**RAW DATA:**
+++++
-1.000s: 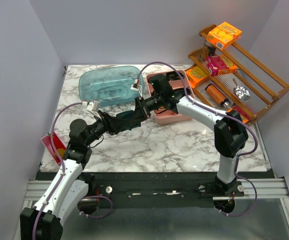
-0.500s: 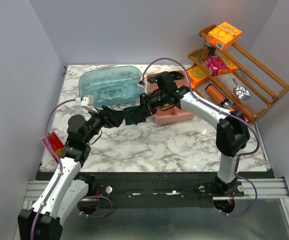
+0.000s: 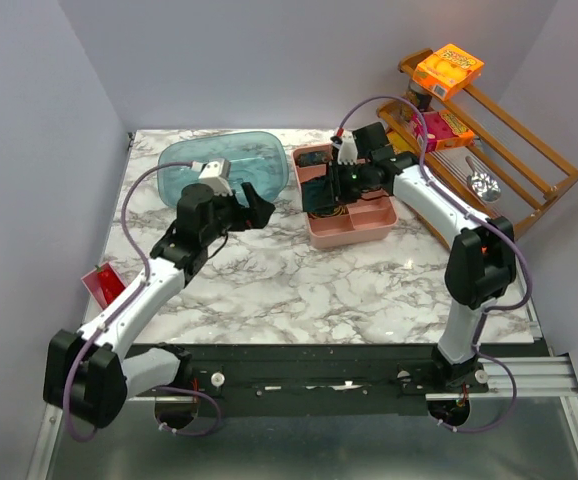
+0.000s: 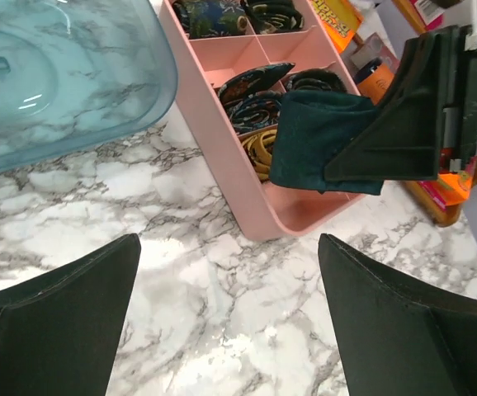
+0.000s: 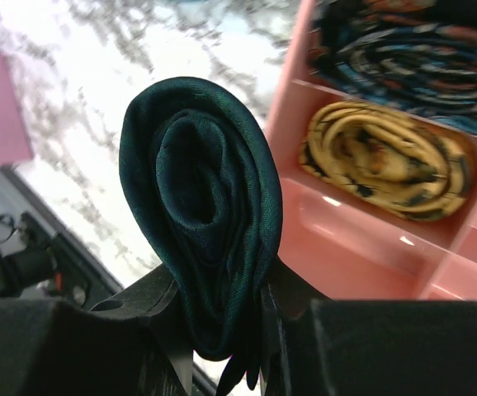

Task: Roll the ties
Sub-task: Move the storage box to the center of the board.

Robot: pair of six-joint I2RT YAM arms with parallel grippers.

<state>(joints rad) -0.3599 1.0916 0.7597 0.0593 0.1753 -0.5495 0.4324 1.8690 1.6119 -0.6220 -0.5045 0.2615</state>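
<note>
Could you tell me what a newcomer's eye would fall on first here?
The tightly rolled dark green tie, clamped in the right gripper over the pink tray, stands out first. Next come the coiled patterned ties in the tray's compartments, and the left gripper, wide open above the marble table beside a translucent blue tub.

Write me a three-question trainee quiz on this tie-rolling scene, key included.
1. True or false: the left claw stands open, holding nothing.
2. The right claw grips: A) a rolled dark green fabric tie B) a flat unrolled tie C) nothing.
3. Fill in: the yellow patterned coiled tie lies inside the ____ plastic compartment tray.
Key: 1 true; 2 A; 3 pink.
</note>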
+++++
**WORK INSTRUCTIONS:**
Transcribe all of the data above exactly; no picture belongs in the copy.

**FINISHED EXERCISE:**
-1.000s: 
-0.500s: 
+0.000s: 
+0.000s: 
+0.000s: 

Task: Roll the ties
Sub-task: Move the storage box to the center of the board.

Robot: pair of six-joint I2RT YAM arms with parallel grippers.

<state>(joints rad) -0.3599 1.0916 0.7597 0.0593 0.1753 -0.5495 0.4324 1.8690 1.6119 -0.6220 -0.5045 0.2615</state>
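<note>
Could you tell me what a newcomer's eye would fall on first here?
The tightly rolled dark green tie, clamped in the right gripper over the pink tray, stands out first. Next come the coiled patterned ties in the tray's compartments, and the left gripper, wide open above the marble table beside a translucent blue tub.

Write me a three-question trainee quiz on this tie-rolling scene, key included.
1. True or false: the left claw stands open, holding nothing.
2. The right claw grips: A) a rolled dark green fabric tie B) a flat unrolled tie C) nothing.
3. Fill in: the yellow patterned coiled tie lies inside the ____ plastic compartment tray.
Key: 1 true; 2 A; 3 pink.
</note>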

This answer requires nothing further.